Лично меня привлекает в этой повести то, что здесь Мамлеев решает вновь обратиться к трансгрессивным возможностям не образов, но самого языка и того, как мы его воспринимаем. Реализовано это в заключительной главе «Боль № 2», в которой читателю вслед за героем придется смириться с непостижимостью этой самой «боли № 2», пришедшей на смену «боли № 1». «Боль № 2 сокрушала любовь, не давала ей опомниться, не оставляла ни минуты передышки, жгучим, смрадным гвоздем засев в душу Ильи. Все счастье рушилось»[344], — в этой и подобных ей строках наконец приходят в равновесие метафизические поиски Мамлеева и его высокое косноязычие, через которое он силится сообщить миру то, что хотя бы в общих чертах известно единственному человеку из когда-либо живших — ему самому. Собственно, это, по моему убеждению, и есть то, что принято называть литературой, да и вообще искусством.

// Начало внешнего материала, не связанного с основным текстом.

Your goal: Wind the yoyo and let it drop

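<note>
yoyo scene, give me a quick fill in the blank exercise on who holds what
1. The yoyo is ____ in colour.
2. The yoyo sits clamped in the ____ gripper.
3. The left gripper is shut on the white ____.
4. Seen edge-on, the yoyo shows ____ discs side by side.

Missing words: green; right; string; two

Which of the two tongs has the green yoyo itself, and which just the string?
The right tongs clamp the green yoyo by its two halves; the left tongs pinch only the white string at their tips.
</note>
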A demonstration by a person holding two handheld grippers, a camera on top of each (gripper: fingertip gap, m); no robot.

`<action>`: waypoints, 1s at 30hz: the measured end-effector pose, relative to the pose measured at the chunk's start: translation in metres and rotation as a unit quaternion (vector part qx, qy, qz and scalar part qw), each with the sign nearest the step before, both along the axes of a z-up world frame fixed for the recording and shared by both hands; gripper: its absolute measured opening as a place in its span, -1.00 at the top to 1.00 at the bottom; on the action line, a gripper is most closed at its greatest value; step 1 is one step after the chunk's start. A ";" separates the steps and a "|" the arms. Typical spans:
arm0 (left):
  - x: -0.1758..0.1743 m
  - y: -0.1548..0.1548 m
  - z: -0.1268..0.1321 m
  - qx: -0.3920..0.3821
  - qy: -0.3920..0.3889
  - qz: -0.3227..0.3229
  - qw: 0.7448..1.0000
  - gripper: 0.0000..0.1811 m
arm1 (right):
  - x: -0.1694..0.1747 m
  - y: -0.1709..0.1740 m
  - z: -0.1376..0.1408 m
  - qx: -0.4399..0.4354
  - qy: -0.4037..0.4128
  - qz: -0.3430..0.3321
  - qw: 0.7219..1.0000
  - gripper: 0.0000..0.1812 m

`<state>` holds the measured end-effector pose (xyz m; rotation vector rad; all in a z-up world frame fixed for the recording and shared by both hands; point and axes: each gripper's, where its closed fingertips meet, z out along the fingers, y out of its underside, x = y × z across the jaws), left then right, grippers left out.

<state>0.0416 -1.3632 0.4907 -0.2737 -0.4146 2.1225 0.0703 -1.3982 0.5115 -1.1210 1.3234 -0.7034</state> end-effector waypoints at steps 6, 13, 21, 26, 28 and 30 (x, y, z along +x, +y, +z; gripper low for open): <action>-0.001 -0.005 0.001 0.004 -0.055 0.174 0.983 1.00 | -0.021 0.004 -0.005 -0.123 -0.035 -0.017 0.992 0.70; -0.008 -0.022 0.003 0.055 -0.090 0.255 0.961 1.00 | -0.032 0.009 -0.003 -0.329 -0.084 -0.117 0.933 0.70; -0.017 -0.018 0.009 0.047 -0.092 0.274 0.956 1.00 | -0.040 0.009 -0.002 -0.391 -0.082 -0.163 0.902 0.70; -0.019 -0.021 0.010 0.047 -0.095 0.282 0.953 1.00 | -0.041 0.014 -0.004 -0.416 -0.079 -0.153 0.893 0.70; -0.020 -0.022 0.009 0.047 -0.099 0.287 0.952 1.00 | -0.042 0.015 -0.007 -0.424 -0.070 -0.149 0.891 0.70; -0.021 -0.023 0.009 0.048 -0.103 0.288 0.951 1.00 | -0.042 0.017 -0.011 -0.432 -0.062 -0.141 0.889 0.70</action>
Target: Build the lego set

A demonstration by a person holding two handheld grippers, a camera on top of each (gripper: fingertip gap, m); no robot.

«Последняя комедия» могла бы стать одновременно откатом к наиболее удачным находкам прошлого Мамлеева и поворотной точкой в его писательской биографии. К сожалению, и здесь Юрий Витальевич поддался искушению покрыть свою безумную прозу мертвецким лаком церковного подобострастия. Вдвойне досадно, что случилось это с подачи Татьяны Горичевой — мыслительницы, которую я ценю в первую очередь за вклад в зоозащитную философию, а в последнюю — за пассажи вроде того, которым она наградила в своей рецензии «Последнюю комедию»: «Одержимые злой волей, сами себя наказывают, не в силах перенести силу более мощную, которая светится на дне сколь угодно глубокого кенозиса, пробивается через последнюю человеческую нелепость»[345].
В этом вся мощь и сила высокодуховной мысли, высказанной не к месту: была тильуленшпигелевского уровня сцена с демоном, вещающим из толчка общественного туалета, а стало постное, как чечевичная похлебка, «дно сколь угодно глубокого кенозиса».
— Поразительное скотство, — забухтел, усердно скрипя голосом, Юрий Витальевич, — русского писателя с большой буквы не пускают к какому-то певуну.